Le 12 mars dernier, Samy, un jeune d’Asnières, de 15 ans est mortellement poignardé lors d’une rixe entre deux quartiers d’Asnières et de Gennevilliers, qui se sont font face. Les maires des deux communes décident alors d’instaurer un couvre-feu qui durera 15 jours. La circulation des mineurs non accompagnés par leurs parents est alors interdite, de 20h à 6h du matin.

France Inter vous propose ce matin de retourner à Asnières et à Gennevilliers, là où se sont déroulés les affrontements, là où est décédé le jeune Samy, pour faire un bilan de ce couvre-feu.

Reportage signé Xavier Monferran

Les Courtilles, Métro ligne 13. Au mur de la station, une fresque, pleine de petits mots, écrits par les habitants d’Asnières et de Gennevilliers. Symbole d’un dialogue renoué, après la mort du jeune Samy, 15 ans.
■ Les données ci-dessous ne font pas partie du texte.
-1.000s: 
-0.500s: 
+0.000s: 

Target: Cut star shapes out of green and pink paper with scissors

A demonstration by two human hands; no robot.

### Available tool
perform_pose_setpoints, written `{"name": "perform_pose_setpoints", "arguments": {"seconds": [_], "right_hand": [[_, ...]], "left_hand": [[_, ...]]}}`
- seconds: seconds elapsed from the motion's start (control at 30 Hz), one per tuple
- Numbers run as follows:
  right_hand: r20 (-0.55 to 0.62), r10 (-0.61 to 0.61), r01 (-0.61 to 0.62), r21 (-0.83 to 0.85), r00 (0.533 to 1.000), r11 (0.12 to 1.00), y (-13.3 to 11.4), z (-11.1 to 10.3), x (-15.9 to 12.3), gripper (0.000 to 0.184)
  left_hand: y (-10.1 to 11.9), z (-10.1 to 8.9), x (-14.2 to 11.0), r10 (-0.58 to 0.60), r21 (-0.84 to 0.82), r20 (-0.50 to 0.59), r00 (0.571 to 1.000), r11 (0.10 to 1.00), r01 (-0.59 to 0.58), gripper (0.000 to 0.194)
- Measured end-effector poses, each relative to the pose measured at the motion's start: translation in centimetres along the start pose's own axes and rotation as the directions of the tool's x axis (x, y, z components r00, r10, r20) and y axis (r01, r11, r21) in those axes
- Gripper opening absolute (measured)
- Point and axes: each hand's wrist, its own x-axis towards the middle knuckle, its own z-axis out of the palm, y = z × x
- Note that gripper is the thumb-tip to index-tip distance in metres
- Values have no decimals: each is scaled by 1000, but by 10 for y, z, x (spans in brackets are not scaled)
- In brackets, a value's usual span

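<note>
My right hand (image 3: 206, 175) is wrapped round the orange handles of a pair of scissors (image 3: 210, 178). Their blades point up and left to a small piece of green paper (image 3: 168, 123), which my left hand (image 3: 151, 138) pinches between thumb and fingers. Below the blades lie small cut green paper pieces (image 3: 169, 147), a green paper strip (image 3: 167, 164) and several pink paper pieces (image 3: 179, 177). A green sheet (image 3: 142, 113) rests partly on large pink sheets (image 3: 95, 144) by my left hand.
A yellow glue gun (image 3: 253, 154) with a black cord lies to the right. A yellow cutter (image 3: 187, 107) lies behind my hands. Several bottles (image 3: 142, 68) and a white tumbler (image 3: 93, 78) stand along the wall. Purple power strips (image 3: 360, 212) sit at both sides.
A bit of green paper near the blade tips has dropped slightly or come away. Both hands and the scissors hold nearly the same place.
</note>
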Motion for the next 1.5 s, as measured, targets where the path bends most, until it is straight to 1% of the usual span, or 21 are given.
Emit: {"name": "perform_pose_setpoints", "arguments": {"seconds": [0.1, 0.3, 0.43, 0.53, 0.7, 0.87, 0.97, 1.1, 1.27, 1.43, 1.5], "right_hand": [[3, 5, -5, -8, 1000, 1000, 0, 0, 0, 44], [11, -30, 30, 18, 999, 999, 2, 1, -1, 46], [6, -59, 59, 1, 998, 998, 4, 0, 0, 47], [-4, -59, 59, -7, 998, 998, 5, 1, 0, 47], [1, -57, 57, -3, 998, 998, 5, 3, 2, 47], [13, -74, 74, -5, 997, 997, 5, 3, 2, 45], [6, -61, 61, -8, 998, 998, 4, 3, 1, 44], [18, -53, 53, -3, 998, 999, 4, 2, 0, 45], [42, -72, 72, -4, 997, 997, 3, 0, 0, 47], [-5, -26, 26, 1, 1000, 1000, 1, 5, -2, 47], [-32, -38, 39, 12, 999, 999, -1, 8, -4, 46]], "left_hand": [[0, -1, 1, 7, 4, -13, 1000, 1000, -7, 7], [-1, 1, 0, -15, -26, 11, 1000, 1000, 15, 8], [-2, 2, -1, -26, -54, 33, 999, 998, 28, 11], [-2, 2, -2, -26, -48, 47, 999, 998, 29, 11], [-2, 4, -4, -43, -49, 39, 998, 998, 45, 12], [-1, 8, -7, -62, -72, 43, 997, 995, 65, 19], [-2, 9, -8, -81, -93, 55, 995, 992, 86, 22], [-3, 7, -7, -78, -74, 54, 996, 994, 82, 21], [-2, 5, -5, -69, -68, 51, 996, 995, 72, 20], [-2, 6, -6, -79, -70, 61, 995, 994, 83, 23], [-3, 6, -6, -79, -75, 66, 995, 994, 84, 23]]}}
Il y a quelques mois, un tel rassemblement semblait impossible. La situation était très tendue. Après le meurtre de Samy, les deux communes mettent en place un couvre-feu. Une décision sécuritaire qui n’a pas été facile à prendre. Mais c’était une nécessité pour Sébastien Piétrasanta, le maire d’Asnières. Et selon lui, l’effet a été positif.
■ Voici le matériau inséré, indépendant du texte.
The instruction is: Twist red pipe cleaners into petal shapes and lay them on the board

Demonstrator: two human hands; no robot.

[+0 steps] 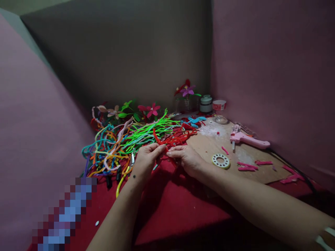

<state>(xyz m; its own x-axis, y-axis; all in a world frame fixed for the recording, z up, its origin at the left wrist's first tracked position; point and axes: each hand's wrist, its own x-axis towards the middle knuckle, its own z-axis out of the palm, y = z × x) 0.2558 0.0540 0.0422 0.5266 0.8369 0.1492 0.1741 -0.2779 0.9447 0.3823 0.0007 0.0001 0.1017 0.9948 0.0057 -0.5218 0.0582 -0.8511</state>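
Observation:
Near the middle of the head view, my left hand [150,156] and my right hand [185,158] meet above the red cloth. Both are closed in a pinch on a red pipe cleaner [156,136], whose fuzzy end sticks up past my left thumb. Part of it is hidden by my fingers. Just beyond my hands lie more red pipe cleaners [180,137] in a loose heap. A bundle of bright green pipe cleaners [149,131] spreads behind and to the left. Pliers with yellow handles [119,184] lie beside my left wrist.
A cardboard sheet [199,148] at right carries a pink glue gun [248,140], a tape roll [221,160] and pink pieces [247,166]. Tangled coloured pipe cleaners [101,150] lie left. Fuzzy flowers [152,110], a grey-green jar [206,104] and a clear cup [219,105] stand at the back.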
Après la fin du couvre-feu, le 31 mars dernier, certains parents, des deux quartiers, ont poursuivi les rondes. Les échanges se sont intensifiés. Mais l’équilibre reste précaire selon Olivier. Il vit dans les quartiers nord d’Asnières et a grandi, en face, au Luth, à Gennevilliers.

Malgré les évènements, la rivalité est donc toujours là. Une rivalité à laquelle sont confrontés les médiateurs. Ce sont eux qui vont sur le terrain, à la rencontre des jeunes. Sébastien, lui, s’occupe de ceux de Gennevilliers, et il ne cache pas qu’il reste du chemin à parcourir.

Et cet été, les mairies d’Asnières et de Gennevilliers organisent des activités communes, sportives, et culturelles avec les jeunes des deux quartiers, pour tenter de pacifier leurs relations.